'A Thrill': Matt Doyle on Being in Sondheim's 'Company' With Patti LuPone

Matt Doyle on the ‘Thrill’ of Being
Matt Doyle poses at the opening night for Stephen Sondheim's "Company" on Broadway at The Bernard B. Jacobs Theatre on December 9, 2021 in New York City. Bruce Glikas/WireImage

"I've just tried to remain present for all of it. But I don't think, moving forward in my career, anything will top this for me in terms of just how profound it is"

Imagine you're about to star in a big Broadway musical written by a legend of Broadway—Stephen Sondheim—and then a global pandemic comes along and puts all of those plans on hold.

That's exactly what happened to Matt Doyle, who stars in the newly re-imagined musical Company. Doyle, who received a Tony nomination for his performance in the show, spoke with Newsweek's Parting Shot with H. Alan Scott about the show, what it was like meeting Stephen Sondheim, and how he keeps it together working with Patti LuPone night after night.


Who do you play in Company?

So my character is Jamie, formerly known as Amy, and [he] is a groom who's having a mental breakdown on his wedding day and sings the big song "Getting Married Today." And he's having a panic attack on stage. And it's one of the most well-written panic attacks I've ever, ever come across.

He has this complete mental breakdown in hysterics, and the song just builds and builds with more and more irrational thought until we reach this cacophony at the end. And it's followed by a very hysterical scene where Jamie keeps pushing his wonderful loving partner Paul away and further away, mostly out of the fear of ruining this man's life, because he's such a disaster.

How do you relate to Jamie?

I've had an anxiety disorder and panic attacks my whole life. I've dealt with anxiety ... and that same kind of self-sabotage all the time. And I was so excited to be able to play this part because I get to bring so much of myself into it and identify with this character on such a deep level and know that kind of self-loathing and that fear, and not wanting to hurt people and not believing that you're deserving of that love. And I think right now, it's so nice to remind people that we all are deserving of somebody who can see past all of our flaws, and see straight through to who we really are.

It's a thrill to be able to be a part of it. We have a really diverse cast, obviously, and several people of color within our cast. But also it is a female-led show that was historically a male-led show and to have this feminist spin on this musical and see the perspective of a woman turning 35, and what that means for a woman—it's so much deeper than just the pressure of getting married. There's the pressure of a biological clock that we don't talk about.

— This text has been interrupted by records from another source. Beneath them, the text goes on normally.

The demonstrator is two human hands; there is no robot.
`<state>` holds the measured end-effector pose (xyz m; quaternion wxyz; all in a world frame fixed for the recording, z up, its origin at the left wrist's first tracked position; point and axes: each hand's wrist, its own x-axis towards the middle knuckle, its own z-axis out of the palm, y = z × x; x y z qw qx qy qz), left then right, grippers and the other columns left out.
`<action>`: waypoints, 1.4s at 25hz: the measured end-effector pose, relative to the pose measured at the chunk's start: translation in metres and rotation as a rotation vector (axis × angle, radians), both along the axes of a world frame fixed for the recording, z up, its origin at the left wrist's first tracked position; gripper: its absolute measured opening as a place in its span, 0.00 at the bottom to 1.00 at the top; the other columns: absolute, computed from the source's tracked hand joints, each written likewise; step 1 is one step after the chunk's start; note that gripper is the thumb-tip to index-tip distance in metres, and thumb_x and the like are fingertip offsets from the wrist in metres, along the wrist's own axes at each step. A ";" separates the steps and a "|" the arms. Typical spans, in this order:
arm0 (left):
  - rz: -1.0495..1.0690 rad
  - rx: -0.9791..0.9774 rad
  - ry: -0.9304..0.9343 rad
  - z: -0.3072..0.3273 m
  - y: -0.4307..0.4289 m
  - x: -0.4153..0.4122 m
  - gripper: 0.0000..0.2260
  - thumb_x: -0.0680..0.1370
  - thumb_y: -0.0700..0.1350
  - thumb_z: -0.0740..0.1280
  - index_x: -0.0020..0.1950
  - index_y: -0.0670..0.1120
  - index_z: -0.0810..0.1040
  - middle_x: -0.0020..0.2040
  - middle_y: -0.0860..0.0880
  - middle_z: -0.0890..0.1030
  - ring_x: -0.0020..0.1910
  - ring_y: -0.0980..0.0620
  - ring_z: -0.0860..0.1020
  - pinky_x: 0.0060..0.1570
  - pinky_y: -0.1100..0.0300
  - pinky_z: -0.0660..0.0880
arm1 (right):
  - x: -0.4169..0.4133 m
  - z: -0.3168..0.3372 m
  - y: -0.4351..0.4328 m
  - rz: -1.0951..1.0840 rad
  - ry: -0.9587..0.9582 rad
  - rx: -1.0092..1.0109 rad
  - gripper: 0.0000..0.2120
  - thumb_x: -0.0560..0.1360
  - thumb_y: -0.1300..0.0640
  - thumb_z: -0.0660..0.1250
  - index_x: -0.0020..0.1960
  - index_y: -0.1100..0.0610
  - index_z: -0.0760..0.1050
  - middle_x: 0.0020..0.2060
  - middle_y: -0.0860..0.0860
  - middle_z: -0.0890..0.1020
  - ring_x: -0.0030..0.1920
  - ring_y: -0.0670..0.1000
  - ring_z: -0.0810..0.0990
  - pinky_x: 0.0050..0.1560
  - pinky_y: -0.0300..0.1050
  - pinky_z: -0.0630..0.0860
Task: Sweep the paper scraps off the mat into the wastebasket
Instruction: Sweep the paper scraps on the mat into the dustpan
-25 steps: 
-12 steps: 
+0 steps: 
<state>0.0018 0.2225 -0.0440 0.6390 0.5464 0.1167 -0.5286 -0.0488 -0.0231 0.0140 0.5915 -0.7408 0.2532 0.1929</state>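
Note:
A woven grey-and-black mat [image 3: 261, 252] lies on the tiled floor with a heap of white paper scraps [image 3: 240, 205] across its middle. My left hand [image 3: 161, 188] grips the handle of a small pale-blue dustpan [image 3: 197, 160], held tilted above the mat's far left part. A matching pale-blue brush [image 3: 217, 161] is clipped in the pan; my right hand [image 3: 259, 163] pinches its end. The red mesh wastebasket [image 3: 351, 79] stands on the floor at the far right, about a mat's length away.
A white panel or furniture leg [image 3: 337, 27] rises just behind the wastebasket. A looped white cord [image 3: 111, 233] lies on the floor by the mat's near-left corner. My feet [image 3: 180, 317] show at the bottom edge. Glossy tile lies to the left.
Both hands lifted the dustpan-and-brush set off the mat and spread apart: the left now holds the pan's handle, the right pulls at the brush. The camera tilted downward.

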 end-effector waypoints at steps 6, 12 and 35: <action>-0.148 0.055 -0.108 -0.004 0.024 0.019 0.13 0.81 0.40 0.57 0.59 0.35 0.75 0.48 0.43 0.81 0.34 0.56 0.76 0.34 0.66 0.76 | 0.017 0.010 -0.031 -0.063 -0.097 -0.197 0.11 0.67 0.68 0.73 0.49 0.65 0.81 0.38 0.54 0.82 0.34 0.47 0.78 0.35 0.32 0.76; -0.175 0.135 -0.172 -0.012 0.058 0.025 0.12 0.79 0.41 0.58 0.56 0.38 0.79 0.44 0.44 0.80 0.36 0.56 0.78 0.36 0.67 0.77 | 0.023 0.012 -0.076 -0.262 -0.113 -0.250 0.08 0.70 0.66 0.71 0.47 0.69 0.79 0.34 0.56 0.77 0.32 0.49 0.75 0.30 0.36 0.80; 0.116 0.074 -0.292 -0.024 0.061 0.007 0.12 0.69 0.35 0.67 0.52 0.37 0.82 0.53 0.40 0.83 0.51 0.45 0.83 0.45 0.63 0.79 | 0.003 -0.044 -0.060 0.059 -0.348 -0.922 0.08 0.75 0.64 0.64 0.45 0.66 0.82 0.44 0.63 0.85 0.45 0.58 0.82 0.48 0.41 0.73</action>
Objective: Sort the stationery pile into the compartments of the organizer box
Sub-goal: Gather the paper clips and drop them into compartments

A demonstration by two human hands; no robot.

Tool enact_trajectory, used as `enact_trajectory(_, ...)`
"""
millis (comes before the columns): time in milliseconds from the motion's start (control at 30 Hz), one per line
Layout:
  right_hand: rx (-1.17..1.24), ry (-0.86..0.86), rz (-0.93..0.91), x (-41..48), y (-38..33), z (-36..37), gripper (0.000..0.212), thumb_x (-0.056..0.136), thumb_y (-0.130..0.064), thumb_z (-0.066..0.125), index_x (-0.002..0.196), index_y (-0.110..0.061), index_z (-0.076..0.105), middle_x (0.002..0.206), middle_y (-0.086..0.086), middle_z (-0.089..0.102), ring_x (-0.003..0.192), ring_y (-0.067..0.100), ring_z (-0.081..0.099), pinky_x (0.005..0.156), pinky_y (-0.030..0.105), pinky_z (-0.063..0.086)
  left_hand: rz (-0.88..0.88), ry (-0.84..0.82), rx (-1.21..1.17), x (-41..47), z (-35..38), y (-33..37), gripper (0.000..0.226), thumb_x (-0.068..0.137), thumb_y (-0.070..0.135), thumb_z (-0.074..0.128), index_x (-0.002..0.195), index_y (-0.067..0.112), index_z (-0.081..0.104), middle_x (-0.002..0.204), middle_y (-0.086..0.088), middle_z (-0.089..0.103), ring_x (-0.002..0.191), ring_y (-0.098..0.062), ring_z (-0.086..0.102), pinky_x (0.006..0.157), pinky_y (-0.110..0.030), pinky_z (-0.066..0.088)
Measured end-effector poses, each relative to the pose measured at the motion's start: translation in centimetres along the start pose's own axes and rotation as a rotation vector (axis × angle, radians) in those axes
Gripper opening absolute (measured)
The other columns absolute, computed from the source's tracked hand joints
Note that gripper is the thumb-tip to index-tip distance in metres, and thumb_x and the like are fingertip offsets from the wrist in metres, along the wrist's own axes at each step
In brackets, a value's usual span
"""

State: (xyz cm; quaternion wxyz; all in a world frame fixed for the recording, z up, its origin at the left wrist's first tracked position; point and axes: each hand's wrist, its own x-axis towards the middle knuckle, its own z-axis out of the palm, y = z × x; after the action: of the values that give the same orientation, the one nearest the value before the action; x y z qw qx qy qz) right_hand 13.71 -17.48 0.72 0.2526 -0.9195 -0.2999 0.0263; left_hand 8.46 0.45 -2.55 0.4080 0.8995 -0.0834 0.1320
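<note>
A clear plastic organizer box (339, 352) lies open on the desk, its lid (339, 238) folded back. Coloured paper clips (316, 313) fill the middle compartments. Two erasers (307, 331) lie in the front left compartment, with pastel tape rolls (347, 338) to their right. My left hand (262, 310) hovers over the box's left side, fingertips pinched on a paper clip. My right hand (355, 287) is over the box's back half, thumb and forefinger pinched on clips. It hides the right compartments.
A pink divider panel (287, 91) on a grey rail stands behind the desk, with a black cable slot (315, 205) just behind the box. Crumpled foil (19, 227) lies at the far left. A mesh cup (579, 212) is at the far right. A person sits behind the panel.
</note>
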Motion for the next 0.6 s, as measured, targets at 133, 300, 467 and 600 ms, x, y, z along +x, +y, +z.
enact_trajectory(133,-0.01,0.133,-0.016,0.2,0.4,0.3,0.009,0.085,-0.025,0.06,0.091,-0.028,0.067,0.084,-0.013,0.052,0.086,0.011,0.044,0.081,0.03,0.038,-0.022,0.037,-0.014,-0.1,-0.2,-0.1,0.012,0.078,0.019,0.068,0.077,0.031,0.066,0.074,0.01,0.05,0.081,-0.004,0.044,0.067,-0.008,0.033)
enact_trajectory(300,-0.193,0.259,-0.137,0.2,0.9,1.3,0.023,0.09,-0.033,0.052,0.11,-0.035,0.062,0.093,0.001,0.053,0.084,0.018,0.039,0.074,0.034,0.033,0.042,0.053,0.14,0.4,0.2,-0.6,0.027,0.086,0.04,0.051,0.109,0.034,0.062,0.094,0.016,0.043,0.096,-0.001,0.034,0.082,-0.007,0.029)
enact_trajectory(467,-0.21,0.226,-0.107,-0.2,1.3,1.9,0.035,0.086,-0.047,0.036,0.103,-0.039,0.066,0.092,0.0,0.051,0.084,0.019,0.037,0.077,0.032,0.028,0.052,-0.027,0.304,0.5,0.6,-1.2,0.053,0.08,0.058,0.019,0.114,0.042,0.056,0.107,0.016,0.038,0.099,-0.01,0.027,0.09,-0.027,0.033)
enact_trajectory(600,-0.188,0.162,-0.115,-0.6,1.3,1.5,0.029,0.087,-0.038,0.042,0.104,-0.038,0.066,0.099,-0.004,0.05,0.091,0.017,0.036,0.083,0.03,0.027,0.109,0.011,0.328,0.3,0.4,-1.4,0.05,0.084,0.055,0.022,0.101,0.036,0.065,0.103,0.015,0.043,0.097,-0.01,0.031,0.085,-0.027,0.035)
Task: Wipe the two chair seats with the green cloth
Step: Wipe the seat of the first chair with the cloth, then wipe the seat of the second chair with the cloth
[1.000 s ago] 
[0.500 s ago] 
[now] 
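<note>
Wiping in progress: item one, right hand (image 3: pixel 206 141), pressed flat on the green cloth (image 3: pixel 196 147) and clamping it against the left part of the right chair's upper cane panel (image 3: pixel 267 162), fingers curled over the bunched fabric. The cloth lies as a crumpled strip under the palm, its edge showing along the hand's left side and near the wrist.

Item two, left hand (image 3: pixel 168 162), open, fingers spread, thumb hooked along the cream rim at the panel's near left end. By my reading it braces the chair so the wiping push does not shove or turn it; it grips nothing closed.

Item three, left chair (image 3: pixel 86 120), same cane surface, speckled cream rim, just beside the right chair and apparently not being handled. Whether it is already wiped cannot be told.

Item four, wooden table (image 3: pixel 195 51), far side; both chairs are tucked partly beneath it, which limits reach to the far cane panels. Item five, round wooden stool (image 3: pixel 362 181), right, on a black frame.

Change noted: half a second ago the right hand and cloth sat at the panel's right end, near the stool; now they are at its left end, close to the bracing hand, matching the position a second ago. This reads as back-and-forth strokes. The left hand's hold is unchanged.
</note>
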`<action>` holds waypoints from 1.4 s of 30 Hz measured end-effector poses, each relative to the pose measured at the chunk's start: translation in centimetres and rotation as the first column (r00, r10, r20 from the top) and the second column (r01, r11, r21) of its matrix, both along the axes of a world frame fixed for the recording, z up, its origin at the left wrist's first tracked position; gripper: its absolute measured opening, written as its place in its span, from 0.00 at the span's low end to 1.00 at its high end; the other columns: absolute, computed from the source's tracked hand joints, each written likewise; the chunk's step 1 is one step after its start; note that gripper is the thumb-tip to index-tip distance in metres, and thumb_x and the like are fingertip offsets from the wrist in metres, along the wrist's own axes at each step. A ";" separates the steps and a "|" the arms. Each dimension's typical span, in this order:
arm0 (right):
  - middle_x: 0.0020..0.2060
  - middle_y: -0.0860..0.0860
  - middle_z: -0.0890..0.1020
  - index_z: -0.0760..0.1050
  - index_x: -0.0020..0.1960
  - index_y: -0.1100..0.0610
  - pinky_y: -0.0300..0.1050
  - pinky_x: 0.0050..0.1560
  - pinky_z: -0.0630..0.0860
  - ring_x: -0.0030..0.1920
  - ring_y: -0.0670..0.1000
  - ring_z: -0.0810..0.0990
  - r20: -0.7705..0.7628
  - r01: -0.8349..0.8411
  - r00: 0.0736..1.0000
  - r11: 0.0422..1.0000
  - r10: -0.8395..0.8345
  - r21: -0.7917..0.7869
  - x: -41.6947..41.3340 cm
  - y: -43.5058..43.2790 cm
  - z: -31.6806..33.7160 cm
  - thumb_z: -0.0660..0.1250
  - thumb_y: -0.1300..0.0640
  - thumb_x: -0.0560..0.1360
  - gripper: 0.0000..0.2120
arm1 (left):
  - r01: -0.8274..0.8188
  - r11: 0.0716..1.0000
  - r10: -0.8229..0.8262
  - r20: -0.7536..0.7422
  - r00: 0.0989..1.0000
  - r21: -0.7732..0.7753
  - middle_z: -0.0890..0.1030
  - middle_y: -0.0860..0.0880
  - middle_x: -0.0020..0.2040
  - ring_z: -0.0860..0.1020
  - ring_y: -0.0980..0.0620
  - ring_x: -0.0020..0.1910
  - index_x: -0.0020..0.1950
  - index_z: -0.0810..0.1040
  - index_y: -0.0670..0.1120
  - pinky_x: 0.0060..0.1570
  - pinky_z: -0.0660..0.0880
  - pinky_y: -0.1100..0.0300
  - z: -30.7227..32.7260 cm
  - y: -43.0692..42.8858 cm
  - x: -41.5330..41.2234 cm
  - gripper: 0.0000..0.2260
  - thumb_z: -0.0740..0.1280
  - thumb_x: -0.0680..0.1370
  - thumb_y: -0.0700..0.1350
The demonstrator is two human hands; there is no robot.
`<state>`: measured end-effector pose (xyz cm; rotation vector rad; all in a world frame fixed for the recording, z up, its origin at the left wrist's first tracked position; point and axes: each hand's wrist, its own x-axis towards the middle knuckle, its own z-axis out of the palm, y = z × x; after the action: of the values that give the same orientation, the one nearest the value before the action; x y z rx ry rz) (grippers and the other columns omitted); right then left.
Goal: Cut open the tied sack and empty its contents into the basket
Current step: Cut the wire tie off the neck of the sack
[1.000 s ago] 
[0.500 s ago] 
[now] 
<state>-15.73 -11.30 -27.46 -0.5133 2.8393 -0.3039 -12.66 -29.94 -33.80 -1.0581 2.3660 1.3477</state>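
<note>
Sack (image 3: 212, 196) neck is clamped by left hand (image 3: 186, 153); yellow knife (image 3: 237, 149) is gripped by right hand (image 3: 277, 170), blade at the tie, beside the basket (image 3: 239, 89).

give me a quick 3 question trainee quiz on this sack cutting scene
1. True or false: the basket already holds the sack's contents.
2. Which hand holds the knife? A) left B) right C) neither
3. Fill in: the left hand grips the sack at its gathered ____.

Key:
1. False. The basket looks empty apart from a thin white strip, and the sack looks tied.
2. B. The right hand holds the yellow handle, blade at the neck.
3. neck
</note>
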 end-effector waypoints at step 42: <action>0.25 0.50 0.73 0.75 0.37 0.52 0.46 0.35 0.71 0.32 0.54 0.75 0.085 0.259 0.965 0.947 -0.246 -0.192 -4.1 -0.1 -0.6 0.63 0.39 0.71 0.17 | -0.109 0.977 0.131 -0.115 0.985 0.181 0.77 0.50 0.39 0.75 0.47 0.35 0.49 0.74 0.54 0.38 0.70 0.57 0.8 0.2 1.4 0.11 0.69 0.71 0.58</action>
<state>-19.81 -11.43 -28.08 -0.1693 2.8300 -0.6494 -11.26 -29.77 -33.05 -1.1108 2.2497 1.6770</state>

And then my character, playing a gay male on stage right now—you know, it sounds like, "Of course, there's so many gay characters and media right now." Well, yeah, sure, but this character wasn't gay before. Gay marriage wasn't legal in 2006 [when the last time Company was revived].

And on top of that we're in this era [where] we wake up, [and are] given the news that's going on with the Supreme Court right now. We're in this era where rights are being taken away from us. So it's really important to remind people of this right of gay marriage, and also remind people how similar we all are, and that we all are deserving of the same equal rights.

There's such thrilling new material [on Broadway] right now, like with Strange Loop, which is about a queer Black man. And, it is so exciting to just hear this story, and it's so important to see through the lens of someone that we haven't seen through, and listen to struggles that we don't necessarily know about and understand. And [Strange Loop is] so beautiful, and relatable, and wonderful. And I think that that needs to keep happening, especially within media right now.

How does it feel to be working on a Sondheim musical that he worked on, but also have it be his last project? It must be scary.

It is scary, it is. I don't think I'll ever recognize how profound it is. I keep trying to take it all in.

Standing there that night, the night that we learned of his passing, was terrifying and heartbreaking. And I rolled out to do my song, which is a very difficult song, perhaps the most difficult song he wrote. And I just was mortified that I would just miss one syllable, you know? And that was an unbelievable night.

I've just tried to remain present for all of it. But I don't think, moving forward in my career, anything will top this for me in terms of just how profound it is, especially within theater. The last production. He worked on something he loved so dearly. And he was such a huge champion for this piece and for this production. Being involved in this work during that passing and during this moment is something that I just keep trying to take in because it's something I'll never top.

This revival was going into production pre-pandemic, and then of course, everything happened. Do you have a particular memory with Stephen Sondheim that stands out to you?

Yeah. I—he always loved the line "I'm the next bride." I tell the story all the time, because it means so much to me. It's the final line that my character says before he runs off. And Stephen kept on giving me note after note on it. He really wanted it as big as possible, just shouted up to the rafters. And I finally did it for him when we came back for our second first preview on the other side of the pandemic.

He was in the audience and he came up to me after the show and just placed a hand on my shoulder and said, "That's it." He had tears in his eyes, and he said "it can never be less than that. It's the most celebratory line. It's my favorite line in the show." And he said, "and now, from the perspective of a gay man, it's so, so important that we see that celebration and that joy."